BEGIN THE DATA
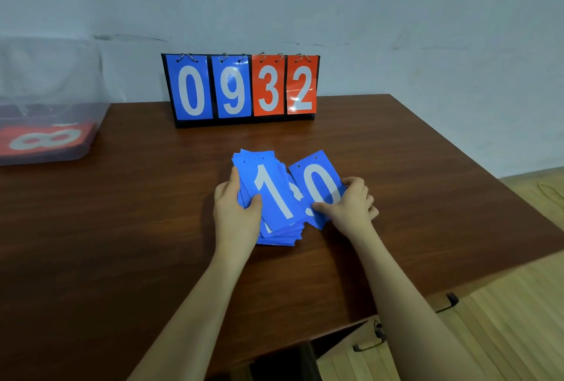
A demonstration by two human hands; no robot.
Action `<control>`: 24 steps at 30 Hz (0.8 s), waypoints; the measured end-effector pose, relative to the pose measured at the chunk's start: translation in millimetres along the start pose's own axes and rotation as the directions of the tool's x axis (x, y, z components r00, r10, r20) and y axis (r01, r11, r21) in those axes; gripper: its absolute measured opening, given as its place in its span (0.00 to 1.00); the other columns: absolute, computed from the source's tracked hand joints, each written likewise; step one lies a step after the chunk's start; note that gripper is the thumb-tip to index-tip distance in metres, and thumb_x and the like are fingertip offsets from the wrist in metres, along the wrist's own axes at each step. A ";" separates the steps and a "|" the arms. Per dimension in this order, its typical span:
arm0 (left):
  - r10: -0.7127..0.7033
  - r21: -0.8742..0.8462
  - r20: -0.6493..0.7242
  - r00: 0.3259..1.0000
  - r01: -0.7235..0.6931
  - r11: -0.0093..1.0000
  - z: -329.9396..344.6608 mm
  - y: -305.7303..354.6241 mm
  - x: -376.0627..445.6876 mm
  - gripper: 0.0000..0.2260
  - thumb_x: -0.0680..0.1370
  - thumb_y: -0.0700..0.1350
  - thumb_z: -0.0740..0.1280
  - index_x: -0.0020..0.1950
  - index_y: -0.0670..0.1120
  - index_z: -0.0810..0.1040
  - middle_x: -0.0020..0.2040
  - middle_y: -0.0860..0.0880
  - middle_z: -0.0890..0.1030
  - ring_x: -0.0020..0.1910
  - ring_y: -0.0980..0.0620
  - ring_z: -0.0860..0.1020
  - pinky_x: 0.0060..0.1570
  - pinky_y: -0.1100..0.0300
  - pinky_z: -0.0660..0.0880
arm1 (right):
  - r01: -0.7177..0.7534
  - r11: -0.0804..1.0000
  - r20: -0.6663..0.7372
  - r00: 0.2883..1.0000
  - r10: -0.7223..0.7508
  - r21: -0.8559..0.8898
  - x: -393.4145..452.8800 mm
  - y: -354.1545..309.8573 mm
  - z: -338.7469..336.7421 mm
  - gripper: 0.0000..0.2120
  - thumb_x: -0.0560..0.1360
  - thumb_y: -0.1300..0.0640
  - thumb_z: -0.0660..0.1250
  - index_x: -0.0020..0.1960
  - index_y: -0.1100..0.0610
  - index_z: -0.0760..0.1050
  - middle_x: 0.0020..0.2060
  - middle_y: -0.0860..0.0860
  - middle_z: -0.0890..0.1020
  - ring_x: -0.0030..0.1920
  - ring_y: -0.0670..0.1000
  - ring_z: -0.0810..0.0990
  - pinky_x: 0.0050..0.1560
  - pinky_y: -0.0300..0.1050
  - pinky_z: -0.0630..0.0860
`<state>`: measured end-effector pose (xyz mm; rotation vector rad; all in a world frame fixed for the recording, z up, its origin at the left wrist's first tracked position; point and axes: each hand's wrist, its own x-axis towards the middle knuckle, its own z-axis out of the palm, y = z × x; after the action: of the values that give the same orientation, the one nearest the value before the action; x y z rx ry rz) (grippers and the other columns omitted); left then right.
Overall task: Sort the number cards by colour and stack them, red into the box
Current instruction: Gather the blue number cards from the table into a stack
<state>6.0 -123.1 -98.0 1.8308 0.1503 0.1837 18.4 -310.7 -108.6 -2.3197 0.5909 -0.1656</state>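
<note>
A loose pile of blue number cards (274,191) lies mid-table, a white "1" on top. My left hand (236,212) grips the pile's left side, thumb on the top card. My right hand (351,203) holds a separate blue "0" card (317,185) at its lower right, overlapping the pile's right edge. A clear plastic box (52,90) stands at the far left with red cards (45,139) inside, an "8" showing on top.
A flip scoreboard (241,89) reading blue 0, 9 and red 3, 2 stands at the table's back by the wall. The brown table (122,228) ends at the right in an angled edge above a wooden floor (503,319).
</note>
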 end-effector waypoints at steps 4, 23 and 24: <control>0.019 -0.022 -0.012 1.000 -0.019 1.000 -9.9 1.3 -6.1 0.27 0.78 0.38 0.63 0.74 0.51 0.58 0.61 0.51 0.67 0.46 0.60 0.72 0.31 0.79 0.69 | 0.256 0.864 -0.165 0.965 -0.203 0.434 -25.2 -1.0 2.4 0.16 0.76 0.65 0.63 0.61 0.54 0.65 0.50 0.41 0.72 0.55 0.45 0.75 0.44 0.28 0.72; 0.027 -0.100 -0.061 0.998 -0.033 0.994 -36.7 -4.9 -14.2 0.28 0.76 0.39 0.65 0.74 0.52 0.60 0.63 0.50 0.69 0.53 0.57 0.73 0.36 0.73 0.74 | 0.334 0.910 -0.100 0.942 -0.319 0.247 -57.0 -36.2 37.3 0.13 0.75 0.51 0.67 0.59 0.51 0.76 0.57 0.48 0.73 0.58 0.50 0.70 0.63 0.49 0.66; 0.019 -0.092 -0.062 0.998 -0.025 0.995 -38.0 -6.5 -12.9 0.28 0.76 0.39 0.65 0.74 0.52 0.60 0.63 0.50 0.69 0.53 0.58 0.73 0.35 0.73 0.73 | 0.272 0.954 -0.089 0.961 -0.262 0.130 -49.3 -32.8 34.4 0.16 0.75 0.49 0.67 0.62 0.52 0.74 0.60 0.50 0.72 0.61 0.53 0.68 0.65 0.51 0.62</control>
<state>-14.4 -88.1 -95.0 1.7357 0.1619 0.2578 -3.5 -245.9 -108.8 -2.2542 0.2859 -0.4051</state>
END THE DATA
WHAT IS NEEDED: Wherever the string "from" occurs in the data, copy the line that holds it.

TASK SOLUTION:
Action `<control>`: 24 steps at 30 Hz (0.8 s), waypoints; the measured end-effector pose, relative to the pose measured at the chunk's start: translation in millimetres along the start pose's own axes and rotation as the directions of the tool's x axis (x, y, z components r00, r10, r20) and y axis (r01, r11, r21) in those axes; gripper: its absolute measured opening, given as its place in its span (0.00 to 1.00); the other columns: absolute, computed from the source's tracked hand joints, each written likewise; step one lies a step after the chunk's start; note that gripper is the thumb-tip to index-tip distance in metres, and thumb_x and the like are fingertip offsets from the wrist in metres, along the wrist's own axes at each step. A ";" separates the steps and a "|" the arms. Per dimension in this order, its typical span:
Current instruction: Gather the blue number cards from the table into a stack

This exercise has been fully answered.